MotoGp, Valentino firmerà per due stagioni con la Petronas e insegue Agostini
ROMA. Largo ai giovani... Anche a quelli che, nonostante la carta d’identità dica il contrario, giovani, combattenti e combattivi lo sono dentro. Nello sport tanti sono gli esempi, da Roger Federer a Gigi Buffon e, adesso, anche Valentino Rossi. Quando alla bella età di 41 anni non ha ancora girato la manetta del gas della sua Yamaha per la stagione 2020, con il Covid-19 che ha stravolto tutto con una apparizione prevista solo per il 19 luglio a Jerez de la Frontera, il Dottore ha deciso che non ne ha ancora abbastanza. Rossi, infatti, firmerà con la Petronas per due stagioni (più opzione per il 2022) e l’annuncio dovrebbe arrivare a Jerez il 19 luglio. Il compagno di squadra del Dottore, che correrà fino a 43 anni, sarà il suo amico e allievo Franco Morbidelli.
I dubbi e le riflessioni di Valentino si sarebbero sciolti dunque a favore di una scelta un po’ folle ma senza dubbio molto affascinante: continuare, ancora per tre stagioni compresa quella che sta iniziando, a correre in quella MotoGp di cui da molto tempo è il simbolo.
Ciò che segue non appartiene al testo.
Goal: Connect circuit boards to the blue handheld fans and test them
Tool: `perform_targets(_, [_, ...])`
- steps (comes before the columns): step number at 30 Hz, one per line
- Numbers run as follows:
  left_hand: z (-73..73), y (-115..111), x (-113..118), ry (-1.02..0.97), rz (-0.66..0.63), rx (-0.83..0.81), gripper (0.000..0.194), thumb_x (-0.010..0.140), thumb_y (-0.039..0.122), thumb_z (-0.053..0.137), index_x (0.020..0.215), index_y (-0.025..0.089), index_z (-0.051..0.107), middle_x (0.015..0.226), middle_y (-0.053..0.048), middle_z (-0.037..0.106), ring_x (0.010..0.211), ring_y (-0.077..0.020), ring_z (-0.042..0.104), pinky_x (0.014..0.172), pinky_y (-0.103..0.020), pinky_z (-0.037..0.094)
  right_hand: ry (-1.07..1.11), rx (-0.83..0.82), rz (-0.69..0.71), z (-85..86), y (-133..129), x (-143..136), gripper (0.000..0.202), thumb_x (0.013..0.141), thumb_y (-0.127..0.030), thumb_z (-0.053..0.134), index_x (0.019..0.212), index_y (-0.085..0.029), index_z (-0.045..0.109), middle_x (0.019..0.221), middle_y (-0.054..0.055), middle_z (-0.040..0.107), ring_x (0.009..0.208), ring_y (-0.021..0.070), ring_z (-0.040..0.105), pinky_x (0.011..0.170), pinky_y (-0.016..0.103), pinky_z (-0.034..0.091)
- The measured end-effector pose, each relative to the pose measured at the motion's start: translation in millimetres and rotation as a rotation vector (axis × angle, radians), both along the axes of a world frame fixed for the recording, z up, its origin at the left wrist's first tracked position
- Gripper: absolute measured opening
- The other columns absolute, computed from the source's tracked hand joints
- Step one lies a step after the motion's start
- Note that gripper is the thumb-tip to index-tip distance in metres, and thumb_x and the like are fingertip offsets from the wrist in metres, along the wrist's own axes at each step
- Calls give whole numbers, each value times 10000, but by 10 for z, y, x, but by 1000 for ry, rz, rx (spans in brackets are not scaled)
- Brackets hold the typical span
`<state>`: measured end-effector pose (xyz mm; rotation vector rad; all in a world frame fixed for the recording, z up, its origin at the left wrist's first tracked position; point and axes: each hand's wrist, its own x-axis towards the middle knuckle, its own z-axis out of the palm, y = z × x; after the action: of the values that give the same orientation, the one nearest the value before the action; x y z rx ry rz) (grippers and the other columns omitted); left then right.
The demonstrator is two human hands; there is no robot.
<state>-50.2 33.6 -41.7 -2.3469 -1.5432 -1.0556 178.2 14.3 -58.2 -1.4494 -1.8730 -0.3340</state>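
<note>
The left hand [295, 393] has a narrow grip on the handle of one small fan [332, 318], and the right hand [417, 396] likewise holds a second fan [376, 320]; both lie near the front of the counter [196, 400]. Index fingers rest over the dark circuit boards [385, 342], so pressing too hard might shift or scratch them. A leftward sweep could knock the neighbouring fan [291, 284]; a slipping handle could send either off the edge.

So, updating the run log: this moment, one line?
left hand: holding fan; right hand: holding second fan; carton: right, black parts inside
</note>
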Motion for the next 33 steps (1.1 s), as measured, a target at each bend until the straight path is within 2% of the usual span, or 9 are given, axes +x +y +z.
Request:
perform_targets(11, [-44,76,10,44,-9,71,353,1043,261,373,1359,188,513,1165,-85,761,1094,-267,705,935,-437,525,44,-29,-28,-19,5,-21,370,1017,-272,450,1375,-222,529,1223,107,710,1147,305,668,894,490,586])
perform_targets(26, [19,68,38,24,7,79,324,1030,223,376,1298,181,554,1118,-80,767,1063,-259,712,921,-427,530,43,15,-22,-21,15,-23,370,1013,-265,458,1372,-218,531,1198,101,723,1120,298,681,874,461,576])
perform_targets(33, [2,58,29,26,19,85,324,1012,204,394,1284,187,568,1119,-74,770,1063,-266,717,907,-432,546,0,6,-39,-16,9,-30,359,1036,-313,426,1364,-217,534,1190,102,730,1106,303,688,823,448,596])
Dopo aver ingaggiato Fabio Quartararo per il team ufficiale dal 2021, la Yamaha ha deciso di tenere da parte per Valentino proprio la M1 del francese e quindi il Dottore disporrà di una moto ufficiale a tutti gli effetti.
La leggenda, dunque, continua per davvero (anche se si attende ancora l'annuncio ufficiale) e in questi anni Valentino ha sicuramente due obiettivi: il record di vittorie mondiali di Giacomo Agostini, primo di tutti i tempi (servono 8 vittorie per raggiungerlo e 9 per batterlo) e ovviamente quel decimo Mondiale che sembrava vinto a due gare dalla fine del mondiale 2015 e che brucia ancora tantissimo.
Franco Morbidelli, vicino a diventare il compagno di scuderia di Valentino, nei giorni scorsi aveva già rivelato la possibile scelta dell’ex campione del mondo: «Sono molto contento se accadrà questo», ha detto, «sarebbe il proseguimento di una bellissima storia per tutto quello che significa. Valentino mi ha chiesto com’è il team, gli ho detto la verità, e cioè che è fantastico, non sembra un team clienti, è super professionale». «I colloqui finora sono stati positivi», aveva dichiarato alcuni giorni fa il numero uno della Petronas, Razlan Razali, in merito alla trattativa con il pilota italiano 9 volte campione del mondo. «Se entrambe le parti saranno d'accordo allora ci dirigeremo verso la fase finale. È possibile che Valentino si ritiri nella nostra squadra, per noi sarebbe un onore».